[WORK REQUEST] Beginning at the line that contains "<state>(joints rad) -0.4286", return every remaining line of the data below exactly; return nothing before it.

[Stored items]
**********

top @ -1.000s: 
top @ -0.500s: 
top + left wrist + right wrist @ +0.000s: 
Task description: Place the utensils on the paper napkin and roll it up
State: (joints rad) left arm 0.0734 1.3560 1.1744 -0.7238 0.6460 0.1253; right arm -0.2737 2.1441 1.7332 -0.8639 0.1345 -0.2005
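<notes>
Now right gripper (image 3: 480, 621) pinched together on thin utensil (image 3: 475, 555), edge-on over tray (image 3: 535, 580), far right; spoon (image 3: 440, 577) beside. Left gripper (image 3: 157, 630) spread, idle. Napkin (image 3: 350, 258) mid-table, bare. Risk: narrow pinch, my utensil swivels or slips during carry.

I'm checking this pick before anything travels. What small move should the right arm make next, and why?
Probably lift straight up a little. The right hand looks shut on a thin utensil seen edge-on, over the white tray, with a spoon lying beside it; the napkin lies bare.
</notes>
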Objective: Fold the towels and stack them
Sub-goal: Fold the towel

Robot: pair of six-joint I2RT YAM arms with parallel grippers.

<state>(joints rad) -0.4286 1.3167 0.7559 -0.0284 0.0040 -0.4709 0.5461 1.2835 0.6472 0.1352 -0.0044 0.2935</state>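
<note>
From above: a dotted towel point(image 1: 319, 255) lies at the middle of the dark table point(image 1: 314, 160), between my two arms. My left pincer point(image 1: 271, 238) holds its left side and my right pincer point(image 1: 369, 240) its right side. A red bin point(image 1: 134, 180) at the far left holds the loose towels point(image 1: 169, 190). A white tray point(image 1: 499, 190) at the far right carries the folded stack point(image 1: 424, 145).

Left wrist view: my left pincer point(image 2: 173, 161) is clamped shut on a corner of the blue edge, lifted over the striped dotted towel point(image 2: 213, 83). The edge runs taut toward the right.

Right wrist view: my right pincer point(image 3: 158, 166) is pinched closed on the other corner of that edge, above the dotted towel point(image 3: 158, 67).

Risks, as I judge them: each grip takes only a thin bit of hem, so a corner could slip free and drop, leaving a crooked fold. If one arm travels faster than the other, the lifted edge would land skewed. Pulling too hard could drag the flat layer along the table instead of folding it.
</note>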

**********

[TASK SOLUTION]
<state>(joints rad) -0.4286 1.3167 0.7559 -0.0284 0.0040 -0.4709 0.5461 1.2835 0.6472 0.1352 -0.0044 0.2935</state>
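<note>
From above: a dotted towel point(image 1: 319, 255) lies at the middle of the dark table point(image 1: 314, 160), between my two arms. My left pincer point(image 1: 271, 238) holds its left side and my right pincer point(image 1: 369, 240) its right side. A red bin point(image 1: 134, 180) at the far left holds the loose towels point(image 1: 169, 190). A white tray point(image 1: 499, 190) at the far right carries the folded stack point(image 1: 424, 145).

Left wrist view: my left pincer point(image 2: 173, 161) is clamped shut on a corner of the blue edge, lifted over the striped dotted towel point(image 2: 213, 83). The edge runs taut toward the right.

Right wrist view: my right pincer point(image 3: 158, 166) is pinched closed on the other corner of that edge, above the dotted towel point(image 3: 158, 67).

Risks, as I judge them: each grip takes only a thin bit of hem, so a corner could slip free and drop, leaving a crooked fold. If one arm travels faster than the other, the lifted edge would land skewed. Pulling too hard could drag the flat layer along the table instead of folding it.
</note>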

This output contains the complete answer.